_What this task involves_:
Repeat only the stretch of lines below that runs from the line with "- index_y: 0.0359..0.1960" through the line with "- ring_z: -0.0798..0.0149", unaltered.

--- Data below Enclosed Below ---

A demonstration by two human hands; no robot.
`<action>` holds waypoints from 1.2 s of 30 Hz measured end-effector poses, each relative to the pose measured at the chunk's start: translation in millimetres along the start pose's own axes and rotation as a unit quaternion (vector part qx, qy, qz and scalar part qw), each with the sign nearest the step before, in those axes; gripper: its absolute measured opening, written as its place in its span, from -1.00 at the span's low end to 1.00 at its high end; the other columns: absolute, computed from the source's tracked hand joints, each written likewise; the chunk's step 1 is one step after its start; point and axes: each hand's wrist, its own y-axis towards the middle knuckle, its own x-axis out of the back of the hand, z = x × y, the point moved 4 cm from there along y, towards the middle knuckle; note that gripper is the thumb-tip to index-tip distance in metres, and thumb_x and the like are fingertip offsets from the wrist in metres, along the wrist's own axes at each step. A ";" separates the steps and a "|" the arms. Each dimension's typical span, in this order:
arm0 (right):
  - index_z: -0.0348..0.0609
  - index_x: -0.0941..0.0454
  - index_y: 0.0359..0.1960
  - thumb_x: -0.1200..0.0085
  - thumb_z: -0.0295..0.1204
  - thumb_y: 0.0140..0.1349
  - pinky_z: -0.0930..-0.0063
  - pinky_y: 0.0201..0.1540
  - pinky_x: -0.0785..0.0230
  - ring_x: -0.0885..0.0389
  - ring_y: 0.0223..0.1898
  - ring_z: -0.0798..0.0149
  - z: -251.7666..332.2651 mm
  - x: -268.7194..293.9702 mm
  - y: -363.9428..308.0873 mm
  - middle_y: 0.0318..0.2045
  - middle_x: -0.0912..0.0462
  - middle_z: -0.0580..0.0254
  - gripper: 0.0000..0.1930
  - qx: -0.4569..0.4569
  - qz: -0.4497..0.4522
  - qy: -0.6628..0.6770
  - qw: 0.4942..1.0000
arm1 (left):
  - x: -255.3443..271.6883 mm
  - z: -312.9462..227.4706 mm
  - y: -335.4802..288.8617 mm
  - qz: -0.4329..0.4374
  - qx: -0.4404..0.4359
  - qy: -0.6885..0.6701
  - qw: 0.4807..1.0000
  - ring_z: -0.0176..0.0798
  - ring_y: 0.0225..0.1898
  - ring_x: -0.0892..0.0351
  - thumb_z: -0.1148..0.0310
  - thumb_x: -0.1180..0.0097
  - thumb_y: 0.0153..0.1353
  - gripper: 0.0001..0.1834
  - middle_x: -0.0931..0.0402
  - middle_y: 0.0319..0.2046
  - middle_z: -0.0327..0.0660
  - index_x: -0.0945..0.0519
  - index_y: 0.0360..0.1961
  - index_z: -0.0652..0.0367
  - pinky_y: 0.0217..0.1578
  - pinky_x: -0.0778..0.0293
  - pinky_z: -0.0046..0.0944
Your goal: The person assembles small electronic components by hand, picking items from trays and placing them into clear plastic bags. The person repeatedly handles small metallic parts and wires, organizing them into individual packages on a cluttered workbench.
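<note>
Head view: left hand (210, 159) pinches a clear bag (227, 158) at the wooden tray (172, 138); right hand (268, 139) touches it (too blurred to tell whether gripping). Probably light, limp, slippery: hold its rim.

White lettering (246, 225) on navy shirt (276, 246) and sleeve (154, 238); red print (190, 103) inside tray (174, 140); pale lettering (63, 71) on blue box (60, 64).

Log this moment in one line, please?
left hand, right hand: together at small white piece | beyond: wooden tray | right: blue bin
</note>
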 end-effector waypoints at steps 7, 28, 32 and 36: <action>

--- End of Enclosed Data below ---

_Solution to the problem_:
  - index_y: 0.0359..0.1960
  - thumb_x: -0.1200..0.0085
  - thumb_z: -0.0295..0.1204
  - thumb_y: 0.0140..0.1349
  - pinky_z: -0.0930..-0.0063
  - pinky_y: 0.0201..0.1540
  - pinky_x: -0.0785..0.0230
  - ring_x: -0.0885..0.0389
  - ring_y: 0.0223..0.1898
  - ring_z: -0.0798..0.0149

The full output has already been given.